Coal kills the poor. Far from being the saviour of the poor in developing countries, coal kills them in large numbers. An Indian study found that in 2011-12 exposure to pollution from coal-fired power plants killed at least 80,000 Indians and inflicted health problems on tens of millions more. And Sarma noted that:
“Studies on people residing near coal-based power plants along the border of Uttar Pradesh and Madhya Pradesh have revealed unsafe levels of mercury in their blood samples, at times as high as 110 parts per billion. Similarly, studies around a coal power plant in the Punjab have indicated widespread radioactive contamination of the environment, impacting the health of pregnant women and children.”
As the recent return of “black lung” in Queensland mines shows, this isn’t of course a problem confined to developing countries. Last year the Climate Council released a statement that found “coal pollution is linked to the development of potentially fatal diseases and studies show severe health impacts on miners, workers and local communities”. In 2009 the American group Physicians for Social Responsibility released a report detailing “health consequences at each step of the coal life cycle” with massive impacts in the United States.
Coal companies avoid taxes. If coal companies genuinely believe their rhetoric about the importance of coal to prosperity in developing countries, they have a peculiar way of demonstrating it: coal companies, like other miners, systematically avoid paying taxes to developing country governments every bit as much as they avoid paying taxes in developed countries.

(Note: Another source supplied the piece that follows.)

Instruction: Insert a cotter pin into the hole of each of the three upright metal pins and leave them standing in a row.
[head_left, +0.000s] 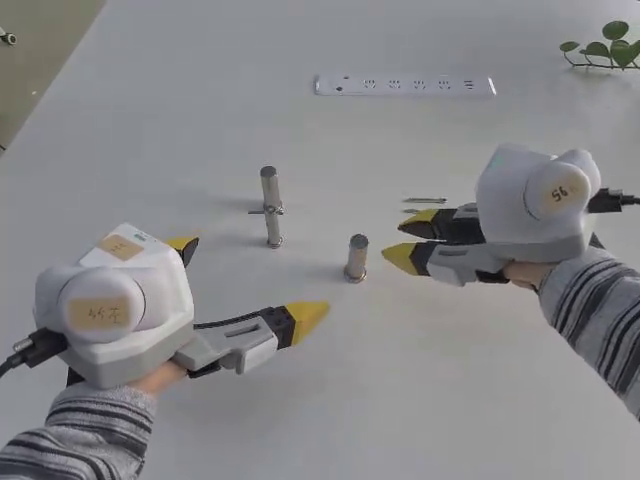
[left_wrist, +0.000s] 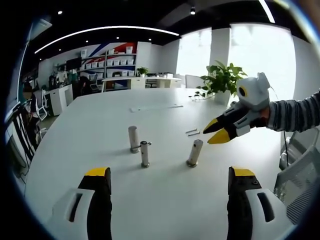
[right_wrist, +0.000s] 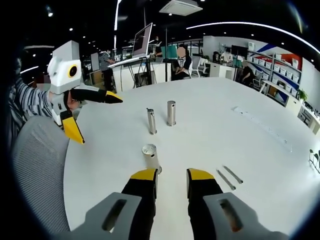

For the latter, billions in lost revenue is an annoyance that undermines voter support for the tax system and reduces governments’ capacity to return to fiscal surplus. But for developing countries, lost billions have serious impacts on their ability to deliver services and infrastructure to some of the world’s poorest people. A joint African report earlier this year estimated that Africa had lost over US$90 billion in revenue between 2000 and 2010 through transfer pricing and other forms of tax avoidance and evasion by oil companies and ore miners. Another UN report suggested the problem was much greater, and that illicit measures by coal and petroleum extraction (not including oil) companies alone had cost Africa $20 billion between 2001-10.
Coal companies are all about lifting the world’s poorest out of dire poverty — but not when it comes to paying taxes to their governments.